On Mar 30, 2018, at 6:13 PM, Hal Murray <[email protected]> wrote:


[email protected] said:
  Now that analog TV has gone away, so
  have these signals.

What do the local TV stations use for a frequency reference?

Anything from a crystal oscillator to a Cs standard. It’s very much a “that 
depends”
sort of thing. If Crazy Bob is the chief engineer it might be a hydrogen maser 
….

And Crazy Bob can convince the owner of the station that it's needed<grin>


Are there low cost receivers that also produce a good reference frequency?

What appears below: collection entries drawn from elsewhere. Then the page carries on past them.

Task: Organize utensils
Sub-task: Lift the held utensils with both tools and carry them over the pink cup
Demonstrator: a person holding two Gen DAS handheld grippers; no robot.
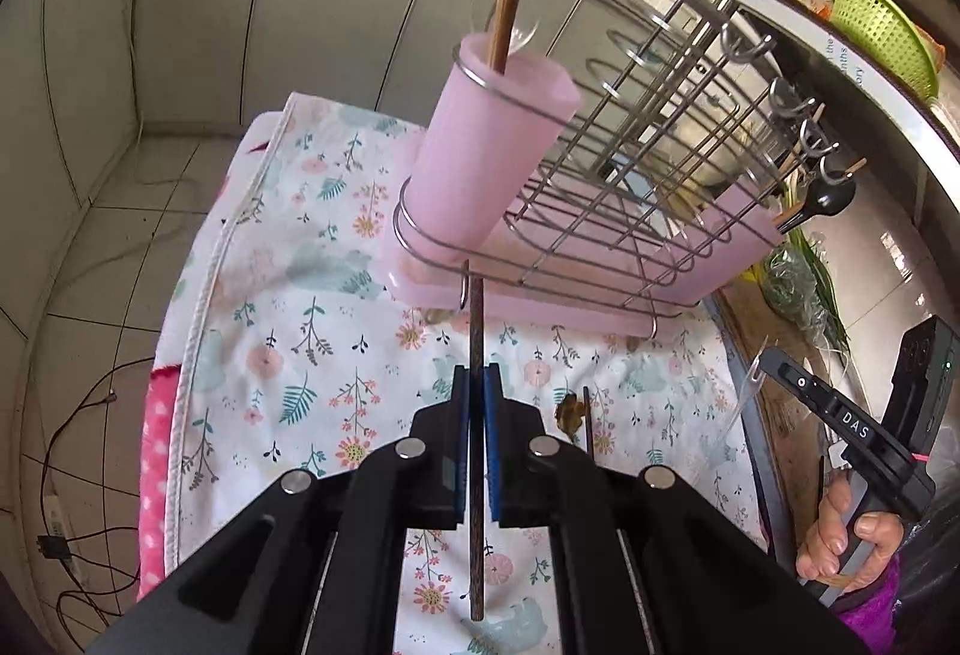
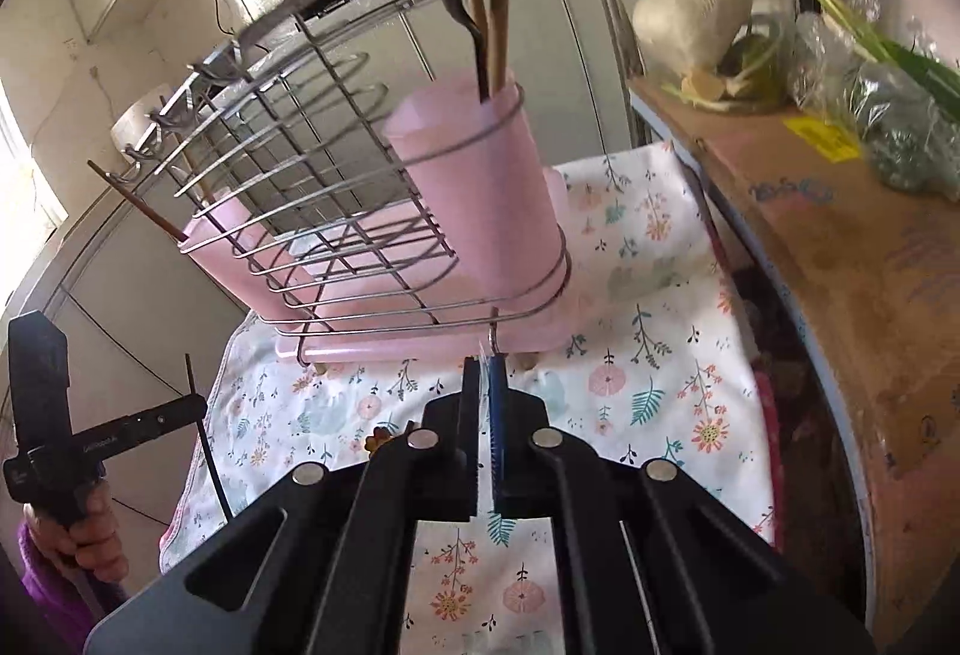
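Before rack (image 1: 630, 211), left gripper (image 1: 477, 403) pinching chopstick (image 1: 476, 547)

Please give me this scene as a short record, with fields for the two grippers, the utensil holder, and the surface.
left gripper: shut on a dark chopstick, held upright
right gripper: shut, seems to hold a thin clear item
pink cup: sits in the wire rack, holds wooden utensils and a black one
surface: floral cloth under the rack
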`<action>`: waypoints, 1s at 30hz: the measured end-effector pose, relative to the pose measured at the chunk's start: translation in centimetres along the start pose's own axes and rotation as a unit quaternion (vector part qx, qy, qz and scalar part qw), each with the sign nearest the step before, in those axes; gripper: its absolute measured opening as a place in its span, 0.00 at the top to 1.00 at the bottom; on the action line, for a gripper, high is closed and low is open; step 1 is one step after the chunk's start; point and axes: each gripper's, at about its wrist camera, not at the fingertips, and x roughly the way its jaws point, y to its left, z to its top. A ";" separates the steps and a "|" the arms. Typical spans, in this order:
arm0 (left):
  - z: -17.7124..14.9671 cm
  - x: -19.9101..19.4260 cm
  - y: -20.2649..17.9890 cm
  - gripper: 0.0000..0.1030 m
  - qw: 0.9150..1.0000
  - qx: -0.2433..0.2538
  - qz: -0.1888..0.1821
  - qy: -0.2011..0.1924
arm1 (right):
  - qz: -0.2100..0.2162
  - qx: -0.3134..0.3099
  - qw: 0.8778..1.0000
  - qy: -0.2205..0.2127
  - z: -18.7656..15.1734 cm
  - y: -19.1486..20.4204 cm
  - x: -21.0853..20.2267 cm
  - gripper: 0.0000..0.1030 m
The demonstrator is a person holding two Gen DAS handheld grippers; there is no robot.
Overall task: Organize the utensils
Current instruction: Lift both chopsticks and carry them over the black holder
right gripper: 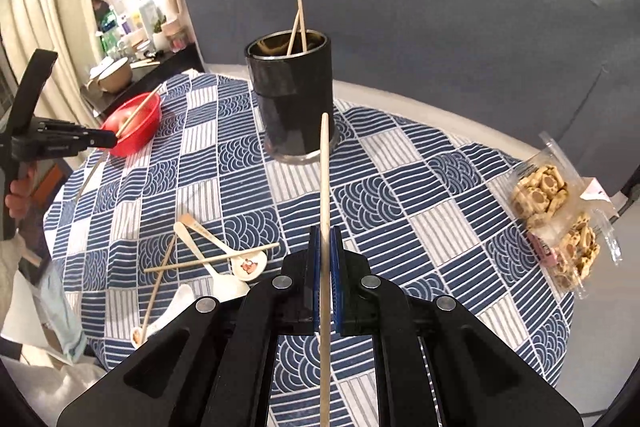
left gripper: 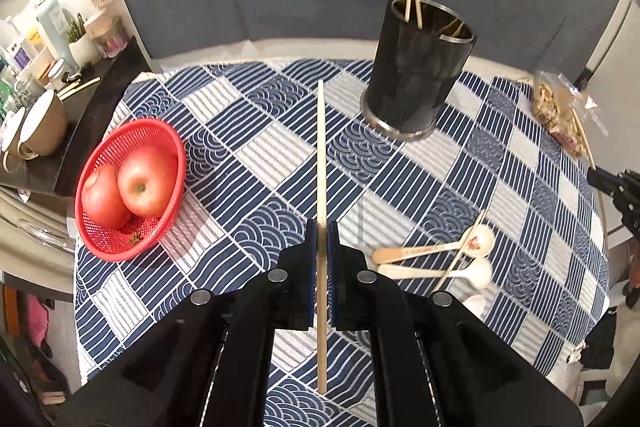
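Wooden chopsticks: one clamped in left gripper [left gripper: 321,227], one in right gripper [right gripper: 327,231], both pointing far; two upright in holder [left gripper: 416,67]; three spoons [right gripper: 224,267].

Left gripper [left gripper: 321,227]: jaws closed on a chopstick [left gripper: 321,155], pads pressed against both its sides.
Left gripper pose: angled downward over the table; the stick runs forward past the fingertips.
Right gripper [right gripper: 327,231]: jaws closed on a second chopstick [right gripper: 326,171], gripped mid-length.
Right gripper pose: angled downward.
Hand [right gripper: 19,197]: wrapped around the left gripper's handle, seen from the right wrist view.
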 end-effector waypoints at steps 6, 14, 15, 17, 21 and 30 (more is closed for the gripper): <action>0.9 -1.2 -1.2 0.95 1.000 0.011 0.009 -0.022 | -0.002 -0.016 1.000 -0.021 0.9 -0.6 -1.3 0.96; 3.7 -1.2 -1.2 0.95 0.999 -0.020 0.004 -0.032 | 0.001 -0.023 0.998 -0.066 4.0 -2.2 -2.5 0.96; 4.1 -1.2 -1.2 0.95 0.999 -0.026 0.005 -0.031 | 0.008 -0.021 0.997 -0.071 4.6 -2.5 -2.5 0.96; 5.1 -1.3 -1.2 0.95 0.999 -0.036 0.005 -0.038 | 0.015 -0.027 0.996 -0.080 5.7 -2.9 -2.4 0.96; 7.5 -1.6 -1.6 0.95 0.997 -0.049 0.002 -0.054 | 0.031 -0.032 0.995 -0.093 8.2 -3.9 -1.9 0.96; 12.3 -1.2 -1.6 0.95 0.994 -0.064 0.011 -0.092 | 0.114 -0.010 0.989 -0.098 13.8 -6.3 1.7 0.96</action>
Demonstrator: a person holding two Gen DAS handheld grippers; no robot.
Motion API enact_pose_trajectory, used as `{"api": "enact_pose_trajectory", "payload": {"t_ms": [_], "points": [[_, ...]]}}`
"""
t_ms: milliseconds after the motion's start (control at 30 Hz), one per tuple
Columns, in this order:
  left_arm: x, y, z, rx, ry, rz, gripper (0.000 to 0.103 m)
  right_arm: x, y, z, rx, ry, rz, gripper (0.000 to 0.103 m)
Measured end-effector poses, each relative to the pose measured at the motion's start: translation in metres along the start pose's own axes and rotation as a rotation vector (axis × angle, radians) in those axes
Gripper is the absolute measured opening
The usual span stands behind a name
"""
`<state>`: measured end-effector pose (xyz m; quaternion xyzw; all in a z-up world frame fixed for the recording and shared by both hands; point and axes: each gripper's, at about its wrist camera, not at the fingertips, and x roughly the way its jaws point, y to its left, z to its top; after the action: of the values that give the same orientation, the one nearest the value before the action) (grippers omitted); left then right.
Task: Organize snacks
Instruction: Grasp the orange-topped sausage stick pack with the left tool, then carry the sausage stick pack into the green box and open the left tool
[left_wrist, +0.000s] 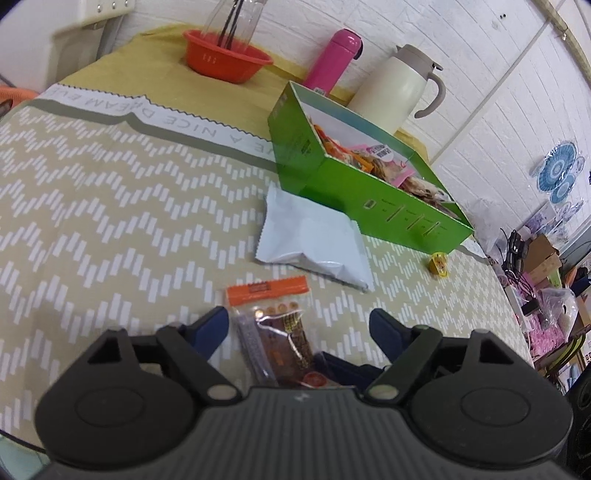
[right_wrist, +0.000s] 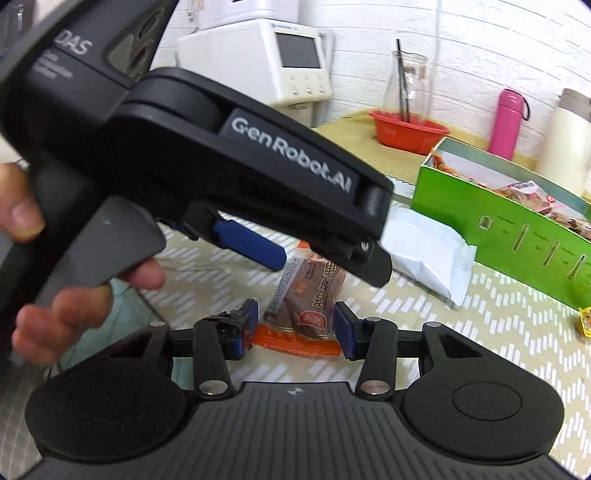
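A clear snack packet (left_wrist: 273, 325) with orange ends and brown contents lies on the patterned tablecloth. My left gripper (left_wrist: 299, 328) stands open over it, with its blue fingers on either side and a wide gap on the right. In the right wrist view the left gripper (right_wrist: 317, 258) reaches in from the upper left, with a hand (right_wrist: 74, 306) on its grip. My right gripper (right_wrist: 295, 325) faces it from the packet's other end. Its pads press both edges of the snack packet (right_wrist: 303, 302). A green box (left_wrist: 332, 177) holding several snacks stands behind.
A white sealed pouch (left_wrist: 314, 236) lies against the green box (right_wrist: 498, 229), and a small yellow item (left_wrist: 439, 264) sits near the table's right edge. A red bowl (left_wrist: 225, 59), a pink bottle (left_wrist: 332, 59) and a white jug (left_wrist: 395, 88) stand at the back.
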<state>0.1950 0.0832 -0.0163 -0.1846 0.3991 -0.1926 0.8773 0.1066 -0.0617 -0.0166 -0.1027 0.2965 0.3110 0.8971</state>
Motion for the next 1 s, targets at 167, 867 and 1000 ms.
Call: {"api": "enact_pose_trajectory", "payload": {"t_ms": [167, 867, 1000], "points": [[0.001, -0.015, -0.006, 0.089, 0.003, 0.086, 0.069, -0.016, -0.003, -0.009, -0.021, -0.003, 0.043, 0.072], [-0.001, -0.021, -0.012, 0.098, -0.004, 0.101, 0.040, -0.022, -0.019, -0.010, 0.058, -0.025, 0.044, 0.022], [-0.002, -0.019, -0.010, 0.078, 0.009, 0.084, 0.040, -0.021, -0.019, -0.008, 0.054, -0.016, 0.054, 0.038]]}}
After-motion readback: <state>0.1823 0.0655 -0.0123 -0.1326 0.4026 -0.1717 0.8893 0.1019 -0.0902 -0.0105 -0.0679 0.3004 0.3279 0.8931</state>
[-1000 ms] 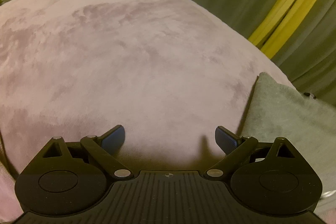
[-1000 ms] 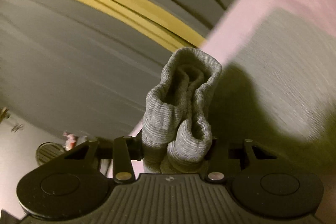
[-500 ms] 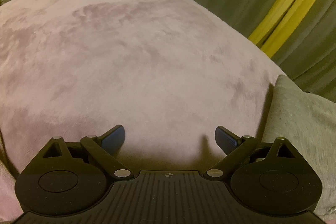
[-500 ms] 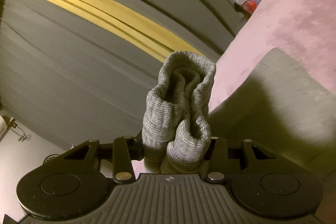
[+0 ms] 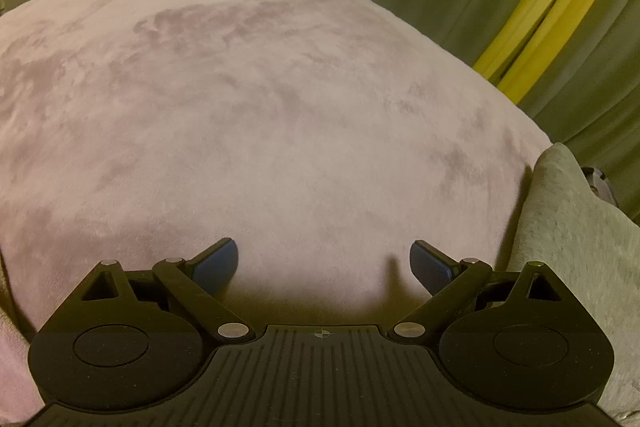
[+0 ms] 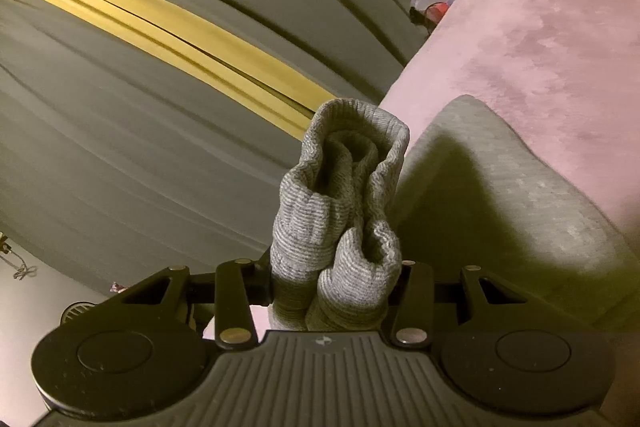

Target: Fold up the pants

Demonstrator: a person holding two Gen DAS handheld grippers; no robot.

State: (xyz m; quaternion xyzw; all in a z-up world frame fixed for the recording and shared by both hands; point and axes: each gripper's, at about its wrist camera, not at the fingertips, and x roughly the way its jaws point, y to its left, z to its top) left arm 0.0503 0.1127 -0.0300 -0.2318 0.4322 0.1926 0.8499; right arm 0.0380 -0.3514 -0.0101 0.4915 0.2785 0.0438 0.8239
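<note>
- The pants [image 6: 500, 195] are grey, fleecy knit; a bunched ribbed end [image 6: 340, 211] stands up between the fingers of the right gripper [image 6: 336, 283], its long axis running away from the camera toward the curtain [image 6: 160, 147].
- The rest of the cloth trails down from that bunch onto the bed [image 6: 540, 27], draped over the near edge of the pink cover.
- The right gripper is pinching the ribbed end, pads pressed into its folds.
- The left gripper [image 5: 324, 261] hovers over the bed [image 5: 260, 107] with its blue-padded fingers [image 5: 216, 265] spread wide, nothing between them.
- In the left view the pants [image 5: 576, 239] lie at the bed's right edge.
- Compared with a second ago, the cloth edge in the left view sits farther right, baring more cover; the right view is sharper and shows more bed.
- The cover is plush, with darker brushed patches; the curtain is grey-green with a yellow stripe [image 6: 168, 35].
</note>
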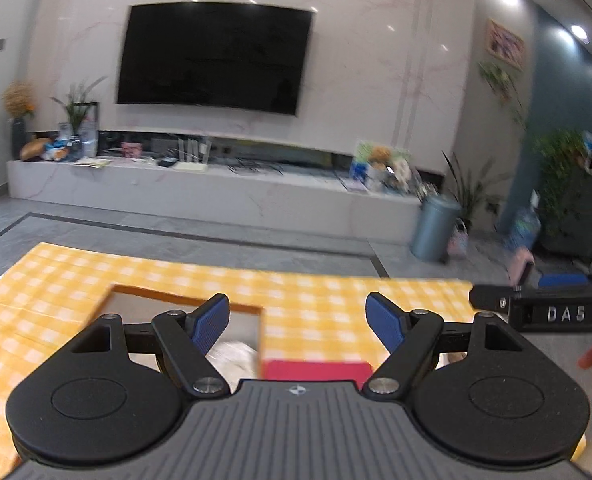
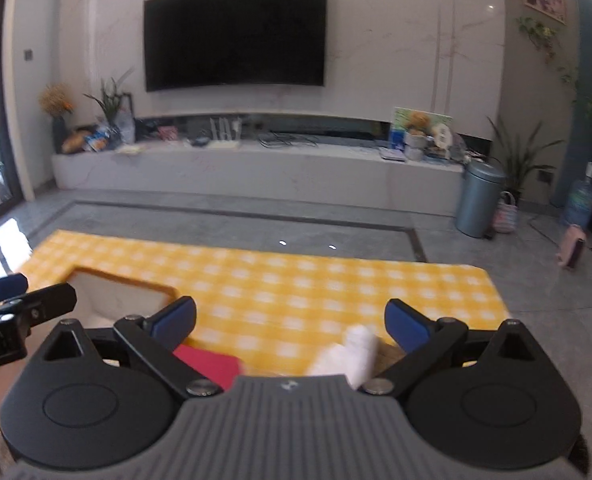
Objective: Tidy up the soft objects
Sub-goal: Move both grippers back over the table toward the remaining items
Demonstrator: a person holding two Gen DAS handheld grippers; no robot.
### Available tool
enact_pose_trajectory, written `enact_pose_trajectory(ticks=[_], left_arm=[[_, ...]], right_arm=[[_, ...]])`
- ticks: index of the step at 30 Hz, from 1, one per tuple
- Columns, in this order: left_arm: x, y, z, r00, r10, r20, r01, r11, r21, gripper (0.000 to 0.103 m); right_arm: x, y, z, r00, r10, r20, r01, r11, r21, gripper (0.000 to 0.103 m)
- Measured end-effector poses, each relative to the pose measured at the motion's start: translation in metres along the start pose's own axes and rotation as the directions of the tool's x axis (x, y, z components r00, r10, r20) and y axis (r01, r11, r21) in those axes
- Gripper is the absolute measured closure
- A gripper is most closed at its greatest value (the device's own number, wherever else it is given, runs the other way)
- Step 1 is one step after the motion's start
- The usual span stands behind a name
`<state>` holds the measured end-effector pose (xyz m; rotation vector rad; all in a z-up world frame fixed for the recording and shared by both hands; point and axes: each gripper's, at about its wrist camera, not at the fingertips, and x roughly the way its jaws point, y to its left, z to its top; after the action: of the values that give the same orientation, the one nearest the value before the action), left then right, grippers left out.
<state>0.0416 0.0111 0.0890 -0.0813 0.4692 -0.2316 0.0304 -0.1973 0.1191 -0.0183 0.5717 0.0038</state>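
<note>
Right wrist view | right tool [image 2: 290, 326] wide open, empty | white soft item [image 2: 351, 354] just below it: likely light, limp; pinch mid-body | left tool [image 1: 297, 322] wide open, empty | red cloth [image 1: 315, 369] beneath.

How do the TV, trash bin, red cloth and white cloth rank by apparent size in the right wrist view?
1. TV
2. Trash bin
3. Red cloth and white cloth: similar, both partly hidden, so unranked.
</note>
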Motion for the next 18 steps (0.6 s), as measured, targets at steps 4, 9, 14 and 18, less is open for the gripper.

As noted earlier, color burst references were a big deal a long time ago. 
Depending
on how they do what they do it might still be a good bet. The big risk is that 
it could
be a good bet “most of the time”.




I wonder how stable the underlying timing of ATSC or DVB-T is? You could recover the carrier or bit clock from an over the air signal, should you be lucky enough to live where the signal exists. It's non trivial - all modern receivers do it as part of a single cheap monolithic chip - but maybe you could find some SDR code to run on a PLUTO or other cheap SDR that lets you "see" that level of the signal.

There's no inherent reason why it should be controlled well, at least for ATSC - the receivers are designed to tolerate multipath, Doppler, and other impairments.

But for simulcasting, the various transmitter carriers need to be matched fairly well.